Okay I am not entirely sure the how true the extend of her story but I was told, Esther was abandoned by her parents and because she remembers how it happened, I reckon it is not too long ago. One day her parents told her that they are bringing her out. Any child would be very happy upon hearing this of course. But little did she know that it was the last time she ever saw her parents, they left her at the centre and never came back. Ever since then she has this burden ... shadow ... fear of being outdoor (Agoraphobia). She will shake her head to any offer of going outside the room. No matter how I persuaded her, she would not want to move. Only once did she allowed the carers to take her to the medical room, it was a huge step for her after all the bad memories and emotional abuse. She would returned to Jasper room often shaking in tears.


What happened on that day was beyond my understanding. 
They may have given her up with her best interest at heart.
They may have all the reason to justify their action but it is still unacceptable.

Who does that? Who is that heartless? 
Who could possibly reject such an adorable girl in such a heartless way?

I don’t think I will ever understand the actions of some people.
I may not be a perfect human being, I may not have children, but Matthew 18 has been a good reminder for me to appreciate children more, and acknowledge how important they are to God. 

So may future parents work hard to accept and care for all the children that come into their lives. It is a blessing from God whether they are perfect or disabled. May God grant parents the strength they need to NOT abandoned their children when times are tough.

Why and Why not?

A very common question "Why China and not somewhere else? What made you go all the way there?"
My answer is simple, stop asking "Why", the better question is actually "Why Not" - Why is there always a need to ask "Why" when things happen? Tell me a good reason why I should not go to China? 
For example, people ask me why it’s so hard to trust people, and so I ask them why is it so hard to keep a promise.
"If you don’t try out your crazy ideas while you’re young, you’ll have nothing to smile about when you’re old. I followed my heart, listened to my inner voice, trusted God to help me reach out to the right people, in the right places, and at the right time. I come back not regretting every dollar spent and every tears shed because I know every moment was not wasted."
Farewell

"What was the most difficult thing you encountered while on the team?"
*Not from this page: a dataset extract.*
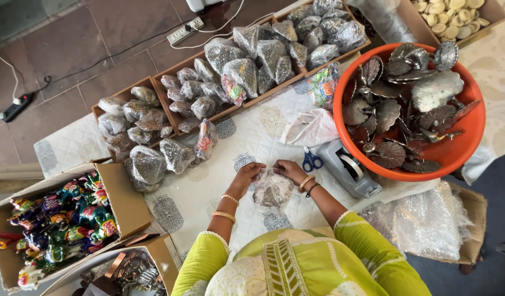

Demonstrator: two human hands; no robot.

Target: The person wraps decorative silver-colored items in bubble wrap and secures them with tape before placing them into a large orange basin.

As I was filling the evaluation form last week, this question got me thinking really hard. I have to accept the fact that farewell is always the hardest moment, definitely not my forte. Now why is it so difficult to say goodbye ... not only to anyone ... especially to these children (who technically got abandoned by their own parents). The process had to be quick and we manage to reduce the impact by having a huge farewell celebration which the long performances lasted late at night (way pass bed time- tired and sleepy I am surprise they were still awake). But it is a pity we didn't have a proper farewell moment. I wonder how are the children doing now, how they felt when they realized we did not show up the next morning.
"Back home I worked closely with children at church. But this trip was a whole different experience all together, learning to show Jesus's love to the less fortunate children as well as their underpaid carers, in a subtle way was a true challenge. I thank Him for taking me out of my comfort zone and letting me see beyond my own needs. I had a good time, I am truly blessed because He sent me here. I would definitely come back again."